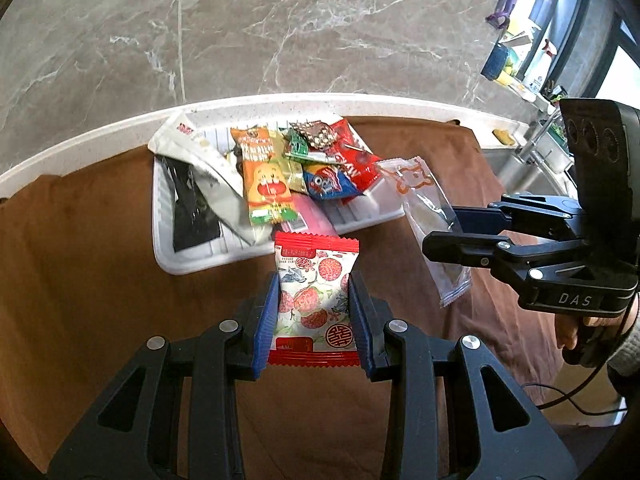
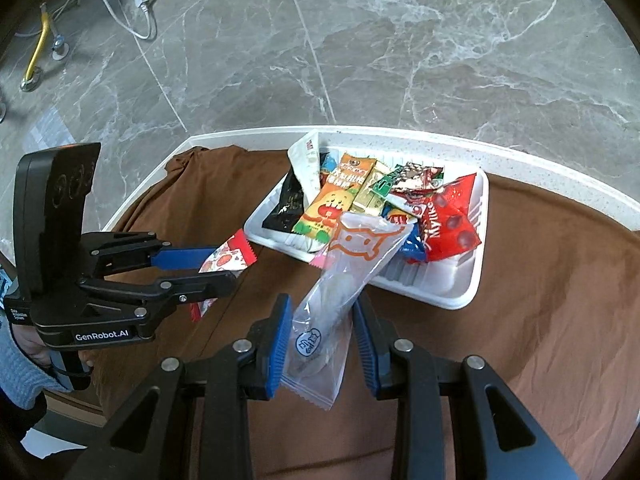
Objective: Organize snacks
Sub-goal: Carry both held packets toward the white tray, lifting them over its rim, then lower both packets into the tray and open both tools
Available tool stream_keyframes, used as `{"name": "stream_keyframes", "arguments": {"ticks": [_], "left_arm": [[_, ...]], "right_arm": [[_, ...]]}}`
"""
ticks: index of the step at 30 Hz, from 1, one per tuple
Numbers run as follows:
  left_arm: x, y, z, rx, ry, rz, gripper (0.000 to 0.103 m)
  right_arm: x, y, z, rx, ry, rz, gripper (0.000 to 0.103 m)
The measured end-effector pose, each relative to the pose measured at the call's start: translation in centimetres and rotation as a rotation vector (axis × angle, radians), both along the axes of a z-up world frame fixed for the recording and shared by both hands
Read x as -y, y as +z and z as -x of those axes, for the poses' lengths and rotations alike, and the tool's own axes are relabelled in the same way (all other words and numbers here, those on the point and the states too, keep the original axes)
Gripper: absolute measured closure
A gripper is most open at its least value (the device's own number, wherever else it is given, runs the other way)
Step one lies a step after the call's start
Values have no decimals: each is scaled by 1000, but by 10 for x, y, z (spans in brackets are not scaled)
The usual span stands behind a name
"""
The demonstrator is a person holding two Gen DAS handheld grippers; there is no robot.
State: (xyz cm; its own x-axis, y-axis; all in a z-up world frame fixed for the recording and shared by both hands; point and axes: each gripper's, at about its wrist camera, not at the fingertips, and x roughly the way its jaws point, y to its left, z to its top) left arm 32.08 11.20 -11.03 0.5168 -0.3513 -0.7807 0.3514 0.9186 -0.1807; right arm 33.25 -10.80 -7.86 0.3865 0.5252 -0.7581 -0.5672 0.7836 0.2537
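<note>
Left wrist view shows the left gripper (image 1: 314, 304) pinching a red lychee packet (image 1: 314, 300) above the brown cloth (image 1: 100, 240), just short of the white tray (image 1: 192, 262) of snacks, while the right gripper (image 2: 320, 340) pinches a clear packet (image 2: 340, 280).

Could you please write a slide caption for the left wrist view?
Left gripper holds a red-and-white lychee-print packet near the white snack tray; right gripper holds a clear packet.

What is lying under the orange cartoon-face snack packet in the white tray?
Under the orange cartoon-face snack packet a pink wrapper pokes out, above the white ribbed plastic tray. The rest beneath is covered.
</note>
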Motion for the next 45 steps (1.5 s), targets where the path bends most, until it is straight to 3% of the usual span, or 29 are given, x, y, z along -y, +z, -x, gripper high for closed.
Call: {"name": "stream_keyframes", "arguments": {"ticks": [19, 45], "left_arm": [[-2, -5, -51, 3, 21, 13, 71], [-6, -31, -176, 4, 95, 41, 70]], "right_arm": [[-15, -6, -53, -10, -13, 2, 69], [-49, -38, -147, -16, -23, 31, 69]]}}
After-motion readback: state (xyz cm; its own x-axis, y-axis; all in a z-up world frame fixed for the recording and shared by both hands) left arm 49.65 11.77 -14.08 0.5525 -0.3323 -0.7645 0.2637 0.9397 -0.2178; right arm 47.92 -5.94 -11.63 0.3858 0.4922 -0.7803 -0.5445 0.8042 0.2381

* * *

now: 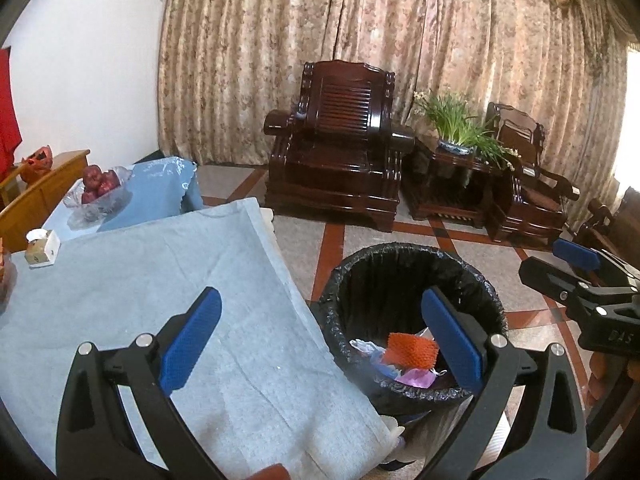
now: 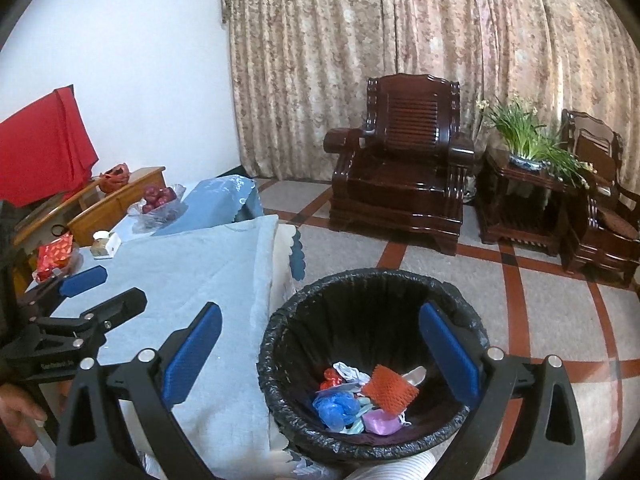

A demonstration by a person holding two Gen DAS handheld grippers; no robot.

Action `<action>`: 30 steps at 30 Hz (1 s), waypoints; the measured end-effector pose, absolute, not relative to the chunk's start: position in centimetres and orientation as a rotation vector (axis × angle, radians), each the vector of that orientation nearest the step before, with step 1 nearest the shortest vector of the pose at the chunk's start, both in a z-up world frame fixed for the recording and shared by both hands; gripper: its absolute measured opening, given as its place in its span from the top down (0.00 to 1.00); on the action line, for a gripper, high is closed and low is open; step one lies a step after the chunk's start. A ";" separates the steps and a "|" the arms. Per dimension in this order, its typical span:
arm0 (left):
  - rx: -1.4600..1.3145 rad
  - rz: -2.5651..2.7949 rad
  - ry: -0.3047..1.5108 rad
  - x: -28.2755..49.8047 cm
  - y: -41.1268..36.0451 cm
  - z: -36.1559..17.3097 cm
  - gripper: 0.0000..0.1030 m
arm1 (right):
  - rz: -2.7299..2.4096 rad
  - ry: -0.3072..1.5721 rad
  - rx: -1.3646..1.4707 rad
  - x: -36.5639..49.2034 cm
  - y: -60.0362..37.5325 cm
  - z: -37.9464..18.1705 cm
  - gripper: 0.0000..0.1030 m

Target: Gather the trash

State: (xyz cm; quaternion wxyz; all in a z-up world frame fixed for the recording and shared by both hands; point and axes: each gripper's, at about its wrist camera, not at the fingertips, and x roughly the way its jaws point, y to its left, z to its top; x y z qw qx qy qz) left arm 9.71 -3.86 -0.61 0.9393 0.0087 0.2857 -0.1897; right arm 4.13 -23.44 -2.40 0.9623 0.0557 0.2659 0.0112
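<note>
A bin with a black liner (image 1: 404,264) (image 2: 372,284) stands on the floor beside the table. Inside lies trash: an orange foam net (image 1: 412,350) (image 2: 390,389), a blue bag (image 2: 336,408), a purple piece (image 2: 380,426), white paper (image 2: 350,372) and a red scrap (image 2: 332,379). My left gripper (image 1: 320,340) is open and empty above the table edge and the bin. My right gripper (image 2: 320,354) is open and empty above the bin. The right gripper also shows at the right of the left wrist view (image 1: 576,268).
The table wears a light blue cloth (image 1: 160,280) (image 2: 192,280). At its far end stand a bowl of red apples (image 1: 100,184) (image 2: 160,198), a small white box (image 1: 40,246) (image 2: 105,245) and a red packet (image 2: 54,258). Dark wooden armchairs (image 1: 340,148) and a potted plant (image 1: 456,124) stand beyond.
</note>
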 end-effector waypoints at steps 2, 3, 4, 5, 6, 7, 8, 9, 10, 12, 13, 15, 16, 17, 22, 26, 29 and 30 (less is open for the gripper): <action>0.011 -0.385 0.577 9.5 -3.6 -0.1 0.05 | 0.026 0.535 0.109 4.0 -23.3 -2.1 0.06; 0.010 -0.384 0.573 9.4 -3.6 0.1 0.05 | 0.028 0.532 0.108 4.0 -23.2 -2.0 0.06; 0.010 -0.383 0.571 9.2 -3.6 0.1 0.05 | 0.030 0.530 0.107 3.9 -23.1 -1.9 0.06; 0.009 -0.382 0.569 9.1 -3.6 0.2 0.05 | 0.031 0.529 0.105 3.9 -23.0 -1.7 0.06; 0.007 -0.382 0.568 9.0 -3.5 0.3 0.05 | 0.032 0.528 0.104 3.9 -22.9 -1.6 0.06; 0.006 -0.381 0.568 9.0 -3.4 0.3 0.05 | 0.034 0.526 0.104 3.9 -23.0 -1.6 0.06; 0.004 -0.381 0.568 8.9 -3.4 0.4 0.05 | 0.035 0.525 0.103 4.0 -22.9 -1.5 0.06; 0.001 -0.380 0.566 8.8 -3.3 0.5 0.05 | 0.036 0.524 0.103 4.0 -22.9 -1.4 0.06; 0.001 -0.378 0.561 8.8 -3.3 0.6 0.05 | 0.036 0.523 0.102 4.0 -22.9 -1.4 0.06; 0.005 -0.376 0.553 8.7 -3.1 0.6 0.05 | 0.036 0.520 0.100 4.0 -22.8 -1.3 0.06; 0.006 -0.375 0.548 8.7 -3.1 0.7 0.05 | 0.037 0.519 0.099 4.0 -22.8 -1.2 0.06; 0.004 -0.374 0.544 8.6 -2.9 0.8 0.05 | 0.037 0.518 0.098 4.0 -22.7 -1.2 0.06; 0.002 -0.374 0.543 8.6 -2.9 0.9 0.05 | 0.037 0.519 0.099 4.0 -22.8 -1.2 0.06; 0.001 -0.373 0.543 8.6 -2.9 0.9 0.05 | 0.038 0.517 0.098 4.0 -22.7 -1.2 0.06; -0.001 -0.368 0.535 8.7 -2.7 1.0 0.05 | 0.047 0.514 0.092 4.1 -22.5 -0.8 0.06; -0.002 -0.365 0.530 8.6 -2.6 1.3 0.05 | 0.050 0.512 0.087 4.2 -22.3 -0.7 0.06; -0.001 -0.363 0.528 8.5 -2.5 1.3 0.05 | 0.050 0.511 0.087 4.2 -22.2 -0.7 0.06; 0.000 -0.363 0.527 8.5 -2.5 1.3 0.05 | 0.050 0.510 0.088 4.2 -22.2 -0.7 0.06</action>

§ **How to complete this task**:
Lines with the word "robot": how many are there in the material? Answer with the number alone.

§ **Response box**:
2